[Stored entries]
■ ■ ■
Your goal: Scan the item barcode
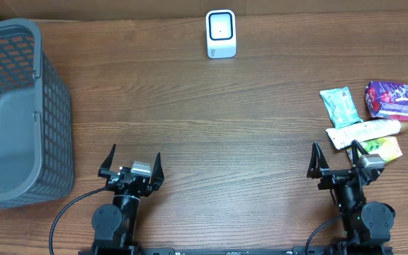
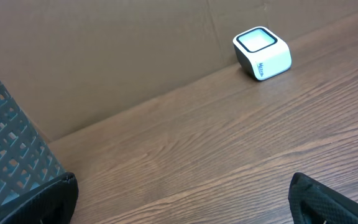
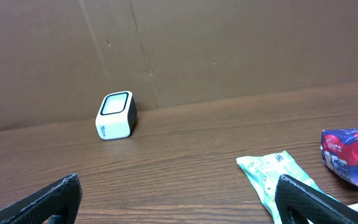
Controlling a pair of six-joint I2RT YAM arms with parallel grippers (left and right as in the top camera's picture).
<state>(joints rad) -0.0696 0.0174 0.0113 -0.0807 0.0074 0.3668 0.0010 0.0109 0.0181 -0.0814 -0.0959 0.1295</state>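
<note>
The scanner [image 1: 220, 33] is a small white box with rounded corners and a dark-framed pale window on its face. It stands at the far edge of the wooden table [image 1: 190, 106], roughly midway across. The 4 items lie in a loose cluster at the right side: a teal packet [image 1: 341, 105], a purple packet [image 1: 394, 100] just beside it, a white tube [image 1: 363, 132] in front of both, and a yellow-green packet [image 1: 382, 148] touching the tube, nearest the right gripper [image 1: 336, 152]. That gripper and the left gripper [image 1: 134, 157] both rest at the near edge with fingers spread wide, holding nothing. A grey mesh basket [image 1: 20, 113] fills the left side. Only the overhead view shows all 4 items together and both arms. The right wrist view shows the scanner's dark side panel, the teal and purple packets between its own fingers [image 3: 48, 202], and printing on the purple one too small to read; the tube is barely in view at the bottom right corner. The left wrist view shows the basket's corner, the scanner and a brown cardboard wall [image 2: 104, 56], with none of the items.
</note>
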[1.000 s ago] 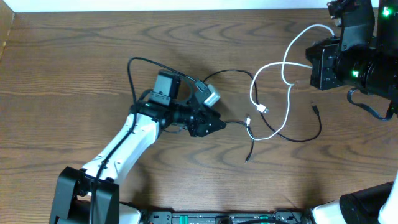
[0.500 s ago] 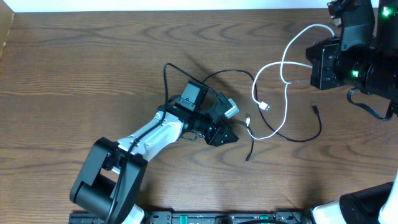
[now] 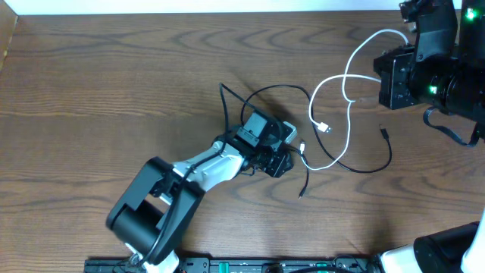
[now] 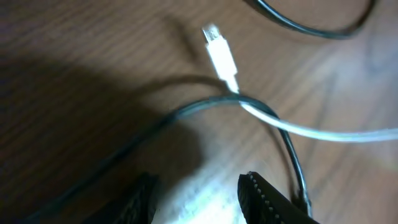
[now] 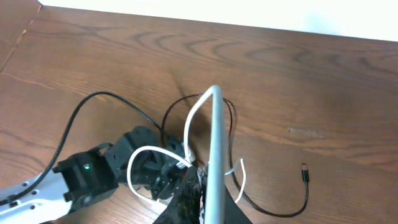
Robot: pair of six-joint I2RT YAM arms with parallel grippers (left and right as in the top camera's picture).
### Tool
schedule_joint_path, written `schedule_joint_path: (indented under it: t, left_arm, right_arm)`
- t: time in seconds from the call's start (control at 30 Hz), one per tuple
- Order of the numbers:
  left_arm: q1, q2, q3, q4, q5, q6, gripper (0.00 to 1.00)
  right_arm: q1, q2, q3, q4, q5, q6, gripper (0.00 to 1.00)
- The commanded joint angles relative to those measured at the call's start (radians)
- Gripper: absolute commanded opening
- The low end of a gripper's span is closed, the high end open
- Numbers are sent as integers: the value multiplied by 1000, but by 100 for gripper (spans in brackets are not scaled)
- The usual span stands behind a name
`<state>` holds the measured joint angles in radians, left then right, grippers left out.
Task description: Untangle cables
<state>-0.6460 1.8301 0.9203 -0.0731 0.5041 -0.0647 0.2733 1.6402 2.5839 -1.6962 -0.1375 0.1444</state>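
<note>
The white cable [image 3: 311, 106] and the black cable [image 3: 364, 171] lie crossed in loops on the wooden table, right of centre. My left gripper [image 3: 286, 159] is open and low over their left crossing. In the left wrist view its jaws [image 4: 199, 205] are empty, just short of the spot where the black cable [image 4: 186, 109] passes over the white cable [image 4: 323, 132] below the white plug [image 4: 219, 56]. My right gripper [image 3: 383, 80] is shut on the white cable [image 5: 213, 124], which rises taut from its jaws [image 5: 202, 186]. A black plug end [image 5: 305, 173] lies loose on the table.
Another black plug end [image 3: 301, 193] lies near the front. The thick black wire of the left arm [image 3: 227, 106] arcs over the table behind the left gripper. The table's far edge [image 3: 227, 12] meets a white wall.
My left arm has swung right and stretched toward the cable crossing, so its open gripper is now over it. The right arm and the cables have not moved.
</note>
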Motion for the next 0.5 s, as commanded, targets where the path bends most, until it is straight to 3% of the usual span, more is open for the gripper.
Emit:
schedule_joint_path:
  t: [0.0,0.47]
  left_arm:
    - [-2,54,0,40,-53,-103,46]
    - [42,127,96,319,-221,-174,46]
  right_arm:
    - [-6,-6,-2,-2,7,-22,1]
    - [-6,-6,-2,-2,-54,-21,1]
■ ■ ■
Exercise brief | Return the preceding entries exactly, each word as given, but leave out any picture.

Exercise response |
Your goal: Scan the item barcode
Controlling a pair of six-joint I2RT YAM arms with parallel grippers (left and right as in the top camera's picture).
<state>(joints rad) -0.0696 0.0174 0.0113 -0.0807 0.0074 0.3668 0.0010 0.0109 0.0181 -0.0814 -0.0959 0.1295</state>
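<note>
The scanner [image 1: 220, 33] is a small white box with rounded corners and a dark-framed pale window on its face. It stands at the far edge of the wooden table [image 1: 190, 106], roughly midway across. The 4 items lie in a loose cluster at the right side: a teal packet [image 1: 341, 105], a purple packet [image 1: 394, 100] just beside it, a white tube [image 1: 363, 132] in front of both, and a yellow-green packet [image 1: 382, 148] touching the tube, nearest the right gripper [image 1: 336, 152]. That gripper and the left gripper [image 1: 134, 157] both rest at the near edge with fingers spread wide, holding nothing. A grey mesh basket [image 1: 20, 113] fills the left side. Only the overhead view shows all 4 items together and both arms. The right wrist view shows the scanner's dark side panel, the teal and purple packets between its own fingers [image 3: 48, 202], and printing on the purple one too small to read; the tube is barely in view at the bottom right corner. The left wrist view shows the basket's corner, the scanner and a brown cardboard wall [image 2: 104, 56], with none of the items.
</note>
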[1.000 s ago] 
[0.500 s ago] 
[now] 
[now] 
[now] 
Robot: pair of six-joint I2RT YAM arms with parallel grippers (left and right as in the top camera's picture).
### Tool
schedule_joint_path, written `schedule_joint_path: (indented under it: t, left_arm, right_arm)`
- t: time in seconds from the call's start (control at 30 Hz), one per tuple
- Order of the numbers:
  left_arm: q1, q2, q3, q4, q5, q6, gripper (0.00 to 1.00)
  right_arm: q1, q2, q3, q4, q5, q6, gripper (0.00 to 1.00)
- The commanded joint angles relative to those measured at the call's start (radians)
- Gripper: absolute commanded opening
- The low end of a gripper's span is closed, the high end open
- Numbers are sent as integers: the value multiplied by 1000, but by 100 for gripper (spans in brackets are not scaled)
- The usual span stands behind a name
`<state>` holds the measured joint angles in radians, left then right, grippers left out.
Task description: Untangle cables
<state>-0.6460 1.8301 0.9203 -0.0731 0.5041 -0.0647 0.2733 1.6402 2.5839 -1.6962 -0.1375 0.1444</state>
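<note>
The white cable [image 3: 311, 106] and the black cable [image 3: 364, 171] lie crossed in loops on the wooden table, right of centre. My left gripper [image 3: 286, 159] is open and low over their left crossing. In the left wrist view its jaws [image 4: 199, 205] are empty, just short of the spot where the black cable [image 4: 186, 109] passes over the white cable [image 4: 323, 132] below the white plug [image 4: 219, 56]. My right gripper [image 3: 383, 80] is shut on the white cable [image 5: 213, 124], which rises taut from its jaws [image 5: 202, 186]. A black plug end [image 5: 305, 173] lies loose on the table.
Another black plug end [image 3: 301, 193] lies near the front. The thick black wire of the left arm [image 3: 227, 106] arcs over the table behind the left gripper. The table's far edge [image 3: 227, 12] meets a white wall.
My left arm has swung right and stretched toward the cable crossing, so its open gripper is now over it. The right arm and the cables have not moved.
</note>
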Motion for the next 0.5 s, as commanded, targets where the path bends most, until it is straight to 3% of the usual span, more is open for the gripper.
Emit:
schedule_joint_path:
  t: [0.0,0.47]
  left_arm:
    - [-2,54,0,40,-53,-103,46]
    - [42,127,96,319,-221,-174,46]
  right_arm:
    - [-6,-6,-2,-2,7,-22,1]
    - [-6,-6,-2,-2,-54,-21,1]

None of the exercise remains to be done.